> [Exercise details]: The data must be returned in full, with no character altered.
**** Dataset records
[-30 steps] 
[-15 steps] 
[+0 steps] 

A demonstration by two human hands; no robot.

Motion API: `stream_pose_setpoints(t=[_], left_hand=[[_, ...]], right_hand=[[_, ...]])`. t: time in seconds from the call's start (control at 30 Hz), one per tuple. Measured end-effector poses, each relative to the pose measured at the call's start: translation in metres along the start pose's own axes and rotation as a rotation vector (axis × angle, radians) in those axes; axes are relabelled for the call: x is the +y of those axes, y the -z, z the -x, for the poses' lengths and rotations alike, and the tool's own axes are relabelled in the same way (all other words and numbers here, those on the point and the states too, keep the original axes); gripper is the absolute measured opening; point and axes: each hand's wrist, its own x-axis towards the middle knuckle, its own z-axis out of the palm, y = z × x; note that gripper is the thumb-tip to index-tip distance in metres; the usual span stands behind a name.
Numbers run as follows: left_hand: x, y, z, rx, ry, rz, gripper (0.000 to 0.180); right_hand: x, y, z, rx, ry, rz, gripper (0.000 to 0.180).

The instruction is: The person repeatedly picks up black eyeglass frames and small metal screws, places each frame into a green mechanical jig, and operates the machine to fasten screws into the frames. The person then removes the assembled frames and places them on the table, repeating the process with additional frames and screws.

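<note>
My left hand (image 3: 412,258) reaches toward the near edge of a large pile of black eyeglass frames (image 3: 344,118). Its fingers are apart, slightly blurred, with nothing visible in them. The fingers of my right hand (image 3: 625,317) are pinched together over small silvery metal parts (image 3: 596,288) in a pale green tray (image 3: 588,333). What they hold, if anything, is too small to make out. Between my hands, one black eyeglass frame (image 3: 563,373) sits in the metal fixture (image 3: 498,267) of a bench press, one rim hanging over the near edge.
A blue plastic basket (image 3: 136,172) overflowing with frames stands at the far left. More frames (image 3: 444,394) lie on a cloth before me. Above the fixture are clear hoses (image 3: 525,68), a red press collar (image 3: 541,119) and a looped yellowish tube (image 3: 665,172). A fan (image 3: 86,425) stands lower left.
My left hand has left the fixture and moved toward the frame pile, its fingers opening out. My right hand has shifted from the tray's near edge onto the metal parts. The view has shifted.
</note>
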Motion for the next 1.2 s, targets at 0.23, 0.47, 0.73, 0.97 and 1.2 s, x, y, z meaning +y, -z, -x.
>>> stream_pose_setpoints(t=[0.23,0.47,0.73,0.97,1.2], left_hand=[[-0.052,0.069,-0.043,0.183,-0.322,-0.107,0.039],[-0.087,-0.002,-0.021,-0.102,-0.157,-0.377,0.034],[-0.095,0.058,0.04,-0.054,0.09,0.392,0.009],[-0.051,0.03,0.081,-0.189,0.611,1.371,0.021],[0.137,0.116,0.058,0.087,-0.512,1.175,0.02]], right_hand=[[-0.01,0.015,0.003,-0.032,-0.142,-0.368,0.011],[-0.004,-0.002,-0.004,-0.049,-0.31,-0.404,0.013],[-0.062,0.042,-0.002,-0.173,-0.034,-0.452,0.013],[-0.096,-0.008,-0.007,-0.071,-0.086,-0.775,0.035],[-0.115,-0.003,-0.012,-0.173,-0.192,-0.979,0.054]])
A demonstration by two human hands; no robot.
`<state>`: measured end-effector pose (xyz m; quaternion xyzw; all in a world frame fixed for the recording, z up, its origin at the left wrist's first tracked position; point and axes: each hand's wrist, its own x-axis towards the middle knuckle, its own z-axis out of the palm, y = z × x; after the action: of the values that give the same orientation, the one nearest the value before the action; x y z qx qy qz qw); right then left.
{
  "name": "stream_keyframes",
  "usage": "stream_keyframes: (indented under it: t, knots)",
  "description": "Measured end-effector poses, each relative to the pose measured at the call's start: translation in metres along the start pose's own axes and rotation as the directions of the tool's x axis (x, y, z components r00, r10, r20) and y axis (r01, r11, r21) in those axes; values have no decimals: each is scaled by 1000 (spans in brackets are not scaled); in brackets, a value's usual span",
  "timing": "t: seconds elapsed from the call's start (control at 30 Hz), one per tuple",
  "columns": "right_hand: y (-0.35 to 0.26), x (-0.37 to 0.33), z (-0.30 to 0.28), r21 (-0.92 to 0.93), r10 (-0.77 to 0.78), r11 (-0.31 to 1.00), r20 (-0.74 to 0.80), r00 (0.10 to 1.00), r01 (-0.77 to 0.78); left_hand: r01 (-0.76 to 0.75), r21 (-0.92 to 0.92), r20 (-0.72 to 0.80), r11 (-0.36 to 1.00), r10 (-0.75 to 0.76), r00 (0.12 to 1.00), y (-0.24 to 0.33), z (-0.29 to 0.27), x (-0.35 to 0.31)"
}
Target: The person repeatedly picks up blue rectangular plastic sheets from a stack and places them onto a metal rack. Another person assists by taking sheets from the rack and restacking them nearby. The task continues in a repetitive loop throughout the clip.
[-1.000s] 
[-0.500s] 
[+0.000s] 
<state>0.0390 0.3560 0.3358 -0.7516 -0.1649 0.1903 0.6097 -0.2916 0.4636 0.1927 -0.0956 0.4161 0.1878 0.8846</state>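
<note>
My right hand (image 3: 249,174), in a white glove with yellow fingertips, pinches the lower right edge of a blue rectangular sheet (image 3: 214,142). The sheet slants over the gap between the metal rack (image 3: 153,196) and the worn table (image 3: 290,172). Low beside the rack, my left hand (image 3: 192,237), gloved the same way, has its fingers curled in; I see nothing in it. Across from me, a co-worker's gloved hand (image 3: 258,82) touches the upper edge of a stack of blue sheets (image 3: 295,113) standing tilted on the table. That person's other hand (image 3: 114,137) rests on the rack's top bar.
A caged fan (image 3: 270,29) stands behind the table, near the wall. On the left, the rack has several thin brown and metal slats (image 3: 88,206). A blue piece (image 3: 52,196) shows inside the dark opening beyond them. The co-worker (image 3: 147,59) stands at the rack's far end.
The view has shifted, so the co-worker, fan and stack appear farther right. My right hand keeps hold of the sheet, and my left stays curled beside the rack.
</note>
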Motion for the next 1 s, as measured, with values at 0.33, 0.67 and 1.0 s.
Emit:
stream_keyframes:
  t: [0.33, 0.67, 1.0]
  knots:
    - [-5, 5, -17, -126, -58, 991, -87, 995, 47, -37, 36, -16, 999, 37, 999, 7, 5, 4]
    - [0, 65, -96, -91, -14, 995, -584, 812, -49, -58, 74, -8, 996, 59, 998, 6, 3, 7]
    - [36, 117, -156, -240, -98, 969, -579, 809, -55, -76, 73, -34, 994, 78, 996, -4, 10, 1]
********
> [Solution for this exercise]:
[-30 steps] 
[-15 steps] 
[+0 steps] 

A demonstration by two human hands; no robot.

Motion API: `stream_pose_setpoints(t=[_], left_hand=[[_, ...]], right_hand=[[_, ...]])`. t: time in seconds from the call's start (control at 30 Hz), one per tuple. Measured end-effector poses, each relative to the pose measured at the call's start: translation in metres along the start pose's own axes and rotation as a rotation vector (axis × angle, radians) in those axes; axes are relabelled for the call: x is the +y of those axes, y the -z, z the -x, for the poses' lengths and rotations alike, and the tool's own axes are relabelled in the same way (all other words and numbers here, those on the point and the states too, keep the original axes); gripper is the absolute measured opening; point and axes: each hand's wrist, its own x-axis towards the middle knuckle, its own z-axis out of the palm, y = z × x; note that gripper is the thumb-tip to index-tip distance in metres; the usual span stands behind a name.
Numbers run as follows: left_hand: x, y, z, rx, ry, rz, gripper (0.000 to 0.180); right_hand: x, y, z, rx, ry, rz, gripper (0.000 to 0.180).

The instruction is: The person repeatedly picks up black eyeglass frames and small metal screws, places each frame into a green mechanical jig, and operates the machine to fasten screws into the frames. The person then removes the assembled frames and places them on the table, repeating the process with additional frames and screws.

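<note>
My left hand (image 3: 412,258) reaches toward the near edge of a large pile of black eyeglass frames (image 3: 344,118). Its fingers are apart, slightly blurred, with nothing visible in them. The fingers of my right hand (image 3: 625,317) are pinched together over small silvery metal parts (image 3: 596,288) in a pale green tray (image 3: 588,333). What they hold, if anything, is too small to make out. Between my hands, one black eyeglass frame (image 3: 563,373) sits in the metal fixture (image 3: 498,267) of a bench press, one rim hanging over the near edge.
A blue plastic basket (image 3: 136,172) overflowing with frames stands at the far left. More frames (image 3: 444,394) lie on a cloth before me. Above the fixture are clear hoses (image 3: 525,68), a red press collar (image 3: 541,119) and a looped yellowish tube (image 3: 665,172). A fan (image 3: 86,425) stands lower left.
My left hand has left the fixture and moved toward the frame pile, its fingers opening out. My right hand has shifted from the tray's near edge onto the metal parts. The view has shifted.
</note>
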Motion for the next 1.2 s, targets at 0.23, 0.47, 0.73, 0.97 and 1.2 s, x, y, z meaning +y, -z, -x.
>>> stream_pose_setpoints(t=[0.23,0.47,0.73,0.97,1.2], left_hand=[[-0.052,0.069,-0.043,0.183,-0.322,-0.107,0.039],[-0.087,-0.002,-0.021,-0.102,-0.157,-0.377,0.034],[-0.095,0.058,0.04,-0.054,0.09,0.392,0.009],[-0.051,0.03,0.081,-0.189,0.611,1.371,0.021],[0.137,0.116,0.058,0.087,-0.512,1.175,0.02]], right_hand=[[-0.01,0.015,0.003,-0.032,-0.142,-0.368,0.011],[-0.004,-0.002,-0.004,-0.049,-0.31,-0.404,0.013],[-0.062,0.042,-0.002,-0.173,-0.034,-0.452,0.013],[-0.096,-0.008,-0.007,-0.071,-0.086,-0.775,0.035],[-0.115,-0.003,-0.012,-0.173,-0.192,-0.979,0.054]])
A demonstration by two human hands; no robot.
`<state>`: measured end-effector pose (xyz m; quaternion xyzw; all in a world frame fixed for the recording, z up, its origin at the left wrist's first tracked position; point and axes: each hand's wrist, its own x-axis towards the middle knuckle, its own z-axis out of the palm, y = z × x; after the action: of the values that give the same orientation, the one nearest the value before the action; x y z qx qy qz qw); right then left.
{
  "name": "stream_keyframes",
  "usage": "stream_keyframes: (indented under it: t, knots)",
  "description": "Measured end-effector poses, each relative to the pose measured at the call's start: translation in metres along the start pose's own axes and rotation as the directions of the tool's x axis (x, y, z components r00, r10, r20) and y axis (r01, r11, r21) in those axes; values have no decimals: each is scaled by 1000 (spans in brackets are not scaled); in brackets, a value's usual span",
  "timing": "t: seconds elapsed from the call's start (control at 30 Hz), one per tuple",
  "columns": "right_hand: y (-0.35 to 0.26), x (-0.37 to 0.33), z (-0.30 to 0.28), r21 (-0.92 to 0.93), r10 (-0.77 to 0.78), r11 (-0.31 to 1.00), r20 (-0.74 to 0.80), r00 (0.10 to 1.00), r01 (-0.77 to 0.78); left_hand: r01 (-0.76 to 0.75), r21 (-0.92 to 0.92), r20 (-0.72 to 0.80), r11 (-0.36 to 1.00), r10 (-0.75 to 0.76), r00 (0.12 to 1.00), y (-0.24 to 0.33), z (-0.29 to 0.27), x (-0.35 to 0.31)"
}
Target: The person repeatedly picks up blue rectangular plastic sheets from a stack and places them onto a metal rack. Another person assists by taking sheets from the rack and restacking them nearby. The task continues in a repetitive loop throughout the clip.
[-1.000s] 
[-0.500s] 
[+0.000s] 
<state>0.0390 0.3560 0.3358 -0.7516 -0.1649 0.1903 0.6097 -0.2916 0.4636 0.1927 -0.0956 0.4161 0.1878 0.8846</state>
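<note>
My right hand (image 3: 249,174), in a white glove with yellow fingertips, pinches the lower right edge of a blue rectangular sheet (image 3: 214,142). The sheet slants over the gap between the metal rack (image 3: 153,196) and the worn table (image 3: 290,172). Low beside the rack, my left hand (image 3: 192,237), gloved the same way, has its fingers curled in; I see nothing in it. Across from me, a co-worker's gloved hand (image 3: 258,82) touches the upper edge of a stack of blue sheets (image 3: 295,113) standing tilted on the table. That person's other hand (image 3: 114,137) rests on the rack's top bar.
A caged fan (image 3: 270,29) stands behind the table, near the wall. On the left, the rack has several thin brown and metal slats (image 3: 88,206). A blue piece (image 3: 52,196) shows inside the dark opening beyond them. The co-worker (image 3: 147,59) stands at the rack's far end.
The view has shifted, so the co-worker, fan and stack appear farther right. My right hand keeps hold of the sheet, and my left stays curled beside the rack.
</note>
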Motion for the next 1 s, as measured, with values at 0.33, 0.67 and 1.0 s.
Emit:
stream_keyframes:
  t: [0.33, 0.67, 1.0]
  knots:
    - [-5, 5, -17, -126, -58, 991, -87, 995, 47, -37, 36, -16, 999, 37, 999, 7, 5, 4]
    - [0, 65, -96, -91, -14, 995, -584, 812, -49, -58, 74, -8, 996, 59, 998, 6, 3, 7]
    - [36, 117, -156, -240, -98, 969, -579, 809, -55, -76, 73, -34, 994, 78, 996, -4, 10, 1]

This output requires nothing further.